_What needs to be done_
Restate the listing below word for word, and leave its pictures behind.

_Source data_
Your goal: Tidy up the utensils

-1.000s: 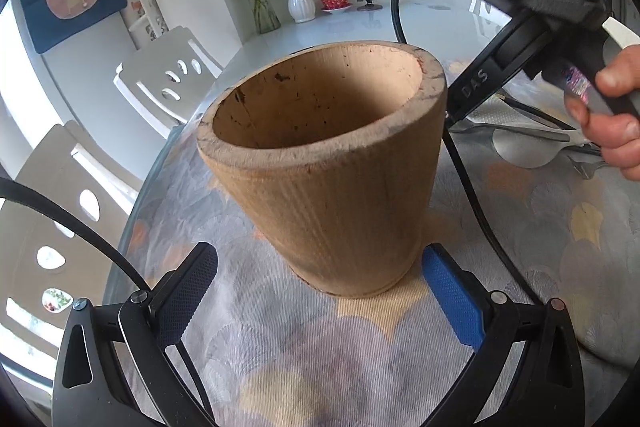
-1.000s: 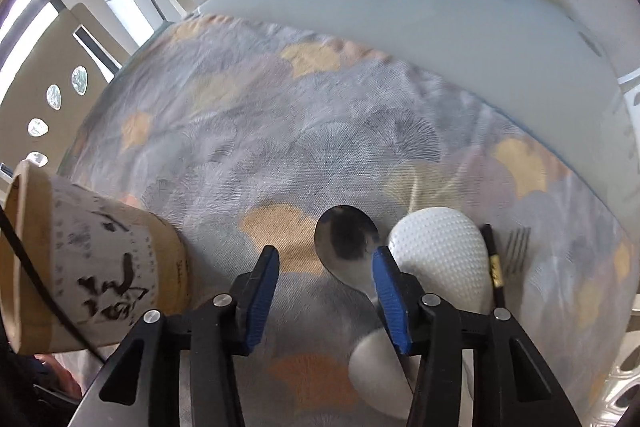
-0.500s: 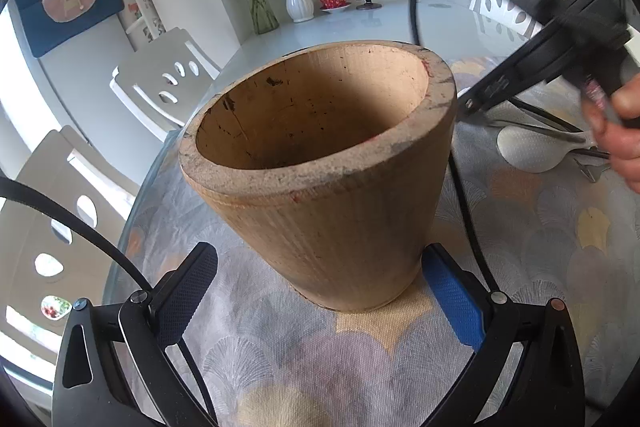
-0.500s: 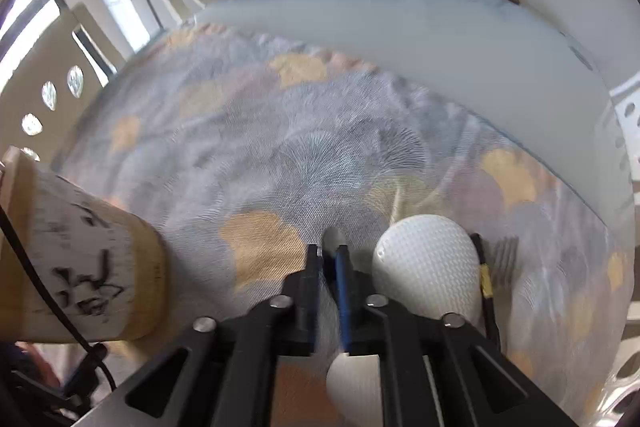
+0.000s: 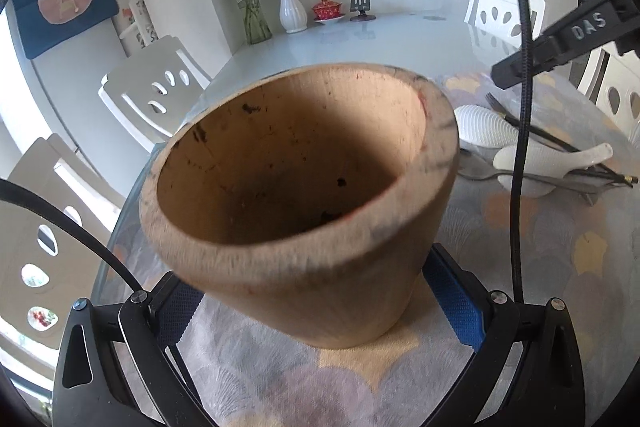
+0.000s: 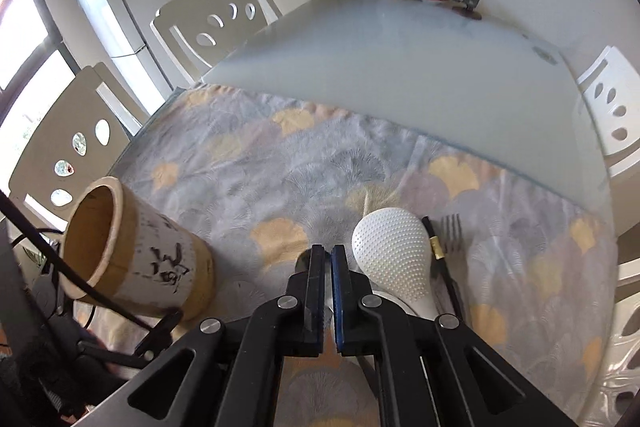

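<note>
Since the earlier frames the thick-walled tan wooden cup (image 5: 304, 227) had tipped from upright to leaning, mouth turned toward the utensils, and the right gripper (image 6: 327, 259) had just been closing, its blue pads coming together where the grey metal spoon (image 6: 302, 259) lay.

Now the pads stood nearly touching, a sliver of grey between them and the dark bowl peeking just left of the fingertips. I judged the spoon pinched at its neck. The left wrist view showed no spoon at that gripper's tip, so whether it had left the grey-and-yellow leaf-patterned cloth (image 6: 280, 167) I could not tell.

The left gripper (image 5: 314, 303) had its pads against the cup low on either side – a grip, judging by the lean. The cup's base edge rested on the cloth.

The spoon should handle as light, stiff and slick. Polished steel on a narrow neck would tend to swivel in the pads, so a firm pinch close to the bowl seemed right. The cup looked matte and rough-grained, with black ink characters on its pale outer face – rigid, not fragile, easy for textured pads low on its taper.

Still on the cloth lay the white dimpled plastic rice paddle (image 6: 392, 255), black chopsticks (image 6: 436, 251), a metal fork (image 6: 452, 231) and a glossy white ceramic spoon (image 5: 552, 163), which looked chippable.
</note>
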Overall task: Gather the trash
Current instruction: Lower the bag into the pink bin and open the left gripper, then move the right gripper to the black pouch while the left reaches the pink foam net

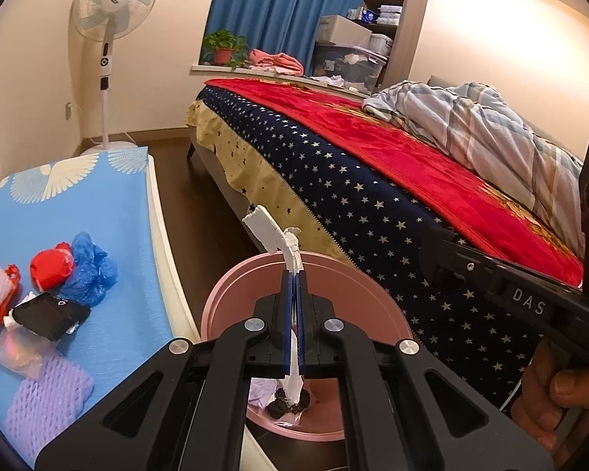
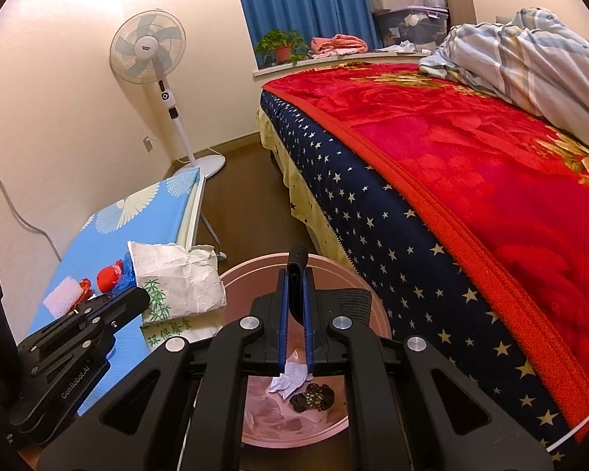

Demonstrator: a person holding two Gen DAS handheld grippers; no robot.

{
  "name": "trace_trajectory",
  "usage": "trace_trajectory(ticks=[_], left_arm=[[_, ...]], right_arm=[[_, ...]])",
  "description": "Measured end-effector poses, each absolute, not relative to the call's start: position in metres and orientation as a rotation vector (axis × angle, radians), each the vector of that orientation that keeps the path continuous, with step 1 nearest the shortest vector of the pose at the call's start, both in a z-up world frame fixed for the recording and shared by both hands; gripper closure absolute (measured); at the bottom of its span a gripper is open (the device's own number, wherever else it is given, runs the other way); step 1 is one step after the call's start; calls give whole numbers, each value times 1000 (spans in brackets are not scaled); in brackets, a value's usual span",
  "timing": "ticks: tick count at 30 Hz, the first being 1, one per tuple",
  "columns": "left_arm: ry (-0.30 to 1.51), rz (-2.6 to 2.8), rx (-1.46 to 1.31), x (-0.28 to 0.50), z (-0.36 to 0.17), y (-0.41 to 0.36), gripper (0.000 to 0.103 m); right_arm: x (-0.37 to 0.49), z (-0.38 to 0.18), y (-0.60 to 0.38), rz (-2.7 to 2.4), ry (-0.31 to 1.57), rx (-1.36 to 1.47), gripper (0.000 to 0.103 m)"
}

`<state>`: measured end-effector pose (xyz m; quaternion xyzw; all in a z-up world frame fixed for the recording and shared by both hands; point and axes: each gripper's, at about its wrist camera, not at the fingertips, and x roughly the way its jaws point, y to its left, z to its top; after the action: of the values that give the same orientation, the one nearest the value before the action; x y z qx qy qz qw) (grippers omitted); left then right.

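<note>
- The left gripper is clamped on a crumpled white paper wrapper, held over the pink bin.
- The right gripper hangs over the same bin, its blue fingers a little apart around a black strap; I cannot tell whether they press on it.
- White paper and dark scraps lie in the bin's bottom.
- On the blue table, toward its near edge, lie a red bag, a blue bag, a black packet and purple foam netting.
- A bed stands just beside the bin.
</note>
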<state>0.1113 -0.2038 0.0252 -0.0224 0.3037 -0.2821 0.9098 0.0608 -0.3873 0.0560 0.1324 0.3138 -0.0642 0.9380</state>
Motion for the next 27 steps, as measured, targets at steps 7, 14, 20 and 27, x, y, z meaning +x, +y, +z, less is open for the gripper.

_Reply to the exercise_
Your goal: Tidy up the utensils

-1.000s: 
-1.000s: 
-0.500s: 
-0.500s: 
+0.000s: 
+0.000s: 

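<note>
Since the earlier frames the thick-walled tan wooden cup (image 5: 304, 227) had tipped from upright to leaning, mouth turned toward the utensils, and the right gripper (image 6: 327, 259) had just been closing, its blue pads coming together where the grey metal spoon (image 6: 302, 259) lay.

Now the pads stood nearly touching, a sliver of grey between them and the dark bowl peeking just left of the fingertips. I judged the spoon pinched at its neck. The left wrist view showed no spoon at that gripper's tip, so whether it had left the grey-and-yellow leaf-patterned cloth (image 6: 280, 167) I could not tell.

The left gripper (image 5: 314, 303) had its pads against the cup low on either side – a grip, judging by the lean. The cup's base edge rested on the cloth.

The spoon should handle as light, stiff and slick. Polished steel on a narrow neck would tend to swivel in the pads, so a firm pinch close to the bowl seemed right. The cup looked matte and rough-grained, with black ink characters on its pale outer face – rigid, not fragile, easy for textured pads low on its taper.

Still on the cloth lay the white dimpled plastic rice paddle (image 6: 392, 255), black chopsticks (image 6: 436, 251), a metal fork (image 6: 452, 231) and a glossy white ceramic spoon (image 5: 552, 163), which looked chippable.
</note>
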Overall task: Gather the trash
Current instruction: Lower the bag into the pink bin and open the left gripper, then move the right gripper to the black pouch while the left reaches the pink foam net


Demonstrator: a person holding two Gen DAS handheld grippers; no robot.

{
  "name": "trace_trajectory",
  "usage": "trace_trajectory(ticks=[_], left_arm=[[_, ...]], right_arm=[[_, ...]])",
  "description": "Measured end-effector poses, each absolute, not relative to the call's start: position in metres and orientation as a rotation vector (axis × angle, radians), each the vector of that orientation that keeps the path continuous, with step 1 nearest the shortest vector of the pose at the call's start, both in a z-up world frame fixed for the recording and shared by both hands; gripper closure absolute (measured); at the bottom of its span a gripper is open (the device's own number, wherever else it is given, runs the other way); step 1 is one step after the call's start; calls give whole numbers, each value times 1000 (spans in brackets are not scaled); in brackets, a value's usual span",
  "timing": "ticks: tick count at 30 Hz, the first being 1, one per tuple",
  "columns": "left_arm: ry (-0.30 to 1.51), rz (-2.6 to 2.8), rx (-1.46 to 1.31), x (-0.28 to 0.50), z (-0.36 to 0.17), y (-0.41 to 0.36), gripper (0.000 to 0.103 m); right_arm: x (-0.37 to 0.49), z (-0.38 to 0.18), y (-0.60 to 0.38), rz (-2.7 to 2.4), ry (-0.31 to 1.57), rx (-1.36 to 1.47), gripper (0.000 to 0.103 m)"
}

`<state>`: measured end-effector pose (xyz m; quaternion xyzw; all in a z-up world frame fixed for the recording and shared by both hands; point and axes: each gripper's, at about its wrist camera, not at the fingertips, and x roughly the way its jaws point, y to its left, z to its top; after the action: of the values that give the same orientation, the one nearest the value before the action; x y z qx qy qz qw) (grippers omitted); left then right.

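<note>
- The left gripper is clamped on a crumpled white paper wrapper, held over the pink bin.
- The right gripper hangs over the same bin, its blue fingers a little apart around a black strap; I cannot tell whether they press on it.
- White paper and dark scraps lie in the bin's bottom.
- On the blue table, toward its near edge, lie a red bag, a blue bag, a black packet and purple foam netting.
- A bed stands just beside the bin.
</note>
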<state>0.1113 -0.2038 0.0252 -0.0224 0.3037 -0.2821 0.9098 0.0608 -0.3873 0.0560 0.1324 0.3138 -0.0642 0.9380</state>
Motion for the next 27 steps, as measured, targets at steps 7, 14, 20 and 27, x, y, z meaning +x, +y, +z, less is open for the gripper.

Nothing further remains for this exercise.